The cloud around us thins suddenly, silver tendrils evaporating like morning dew, betraying our entangled forms to any immortal who might glance skyward. Ruilin’s fingers intertwine with mine, warm and insistent, as he pulls me across the floating pathways of the Celestial Realm. We flee like thieves in the night, though it’s midday, our robes billowing behind us in streams of crimson and azure, our laughter scattering like windborne petals.

There is something intoxicating in abandoning centuries of decorum for these stolen moments.

“If you want to run, then try to keep up with me!” I take the lead, my embroidered slippers barely skimming the cloud-marble pathways as I dart ahead of Ruilin—no small feat, considering his legs stretch like young bamboo and his Phoenix-bred stride covers ground with the effortless grace of autumn wind.

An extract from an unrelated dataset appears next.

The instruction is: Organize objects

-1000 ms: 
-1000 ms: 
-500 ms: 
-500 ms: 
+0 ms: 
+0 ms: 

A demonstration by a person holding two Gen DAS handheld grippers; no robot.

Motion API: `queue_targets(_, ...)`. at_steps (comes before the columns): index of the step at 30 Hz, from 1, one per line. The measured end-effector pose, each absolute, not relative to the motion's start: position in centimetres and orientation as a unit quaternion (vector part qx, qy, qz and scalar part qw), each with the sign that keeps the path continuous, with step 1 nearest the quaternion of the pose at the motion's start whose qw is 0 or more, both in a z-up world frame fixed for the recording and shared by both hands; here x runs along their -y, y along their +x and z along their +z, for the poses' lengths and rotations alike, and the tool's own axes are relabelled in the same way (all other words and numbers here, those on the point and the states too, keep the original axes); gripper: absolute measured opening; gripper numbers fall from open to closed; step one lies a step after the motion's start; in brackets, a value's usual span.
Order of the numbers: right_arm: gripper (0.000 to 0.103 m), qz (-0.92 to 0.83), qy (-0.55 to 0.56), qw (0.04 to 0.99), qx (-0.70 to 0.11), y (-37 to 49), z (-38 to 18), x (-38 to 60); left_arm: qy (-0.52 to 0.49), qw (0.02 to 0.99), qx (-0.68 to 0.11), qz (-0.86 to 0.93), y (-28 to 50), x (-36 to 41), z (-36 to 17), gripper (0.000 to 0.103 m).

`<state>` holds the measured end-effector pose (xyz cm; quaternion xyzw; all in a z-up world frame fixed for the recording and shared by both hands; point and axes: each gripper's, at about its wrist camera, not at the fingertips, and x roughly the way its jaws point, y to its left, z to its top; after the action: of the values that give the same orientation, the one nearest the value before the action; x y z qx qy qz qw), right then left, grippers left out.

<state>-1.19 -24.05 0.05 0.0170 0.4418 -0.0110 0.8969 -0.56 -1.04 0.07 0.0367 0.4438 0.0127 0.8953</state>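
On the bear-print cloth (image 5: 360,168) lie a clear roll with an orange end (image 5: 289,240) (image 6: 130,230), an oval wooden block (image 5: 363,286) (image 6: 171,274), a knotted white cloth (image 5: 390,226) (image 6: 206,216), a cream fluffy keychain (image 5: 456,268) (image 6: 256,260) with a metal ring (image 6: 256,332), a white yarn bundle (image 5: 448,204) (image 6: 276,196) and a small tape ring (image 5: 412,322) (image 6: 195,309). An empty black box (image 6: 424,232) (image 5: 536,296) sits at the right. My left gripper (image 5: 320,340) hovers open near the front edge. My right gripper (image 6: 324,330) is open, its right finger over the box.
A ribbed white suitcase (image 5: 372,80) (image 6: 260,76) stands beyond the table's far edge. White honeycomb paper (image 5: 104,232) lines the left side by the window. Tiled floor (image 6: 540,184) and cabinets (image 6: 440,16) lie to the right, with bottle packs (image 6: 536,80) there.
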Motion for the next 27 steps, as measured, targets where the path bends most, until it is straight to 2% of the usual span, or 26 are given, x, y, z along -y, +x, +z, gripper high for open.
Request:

Our fingers remain intertwined, palms pressed warm against each other, our laughter pealing across the jade pavilions like silver bells carried on mountain air. My obsidian hair escapes its pins to stream behind me like a banner of night sky, while his jade hair crown catches sunlight in emerald flashes that dance between the mist-veiled pillars.

Immortal courtiers freeze mid-step, their ageless faces a canvas of shock. Elder cultivators shake their snow-crowned heads, jade pendants clinking as they mutter through pursed lips, “This is what’s wrong with the younger generation. No discipline. No prudence. Holding hands in broad daylight beneath the very eyes of the Celestial Emperor—how scandalously bold.”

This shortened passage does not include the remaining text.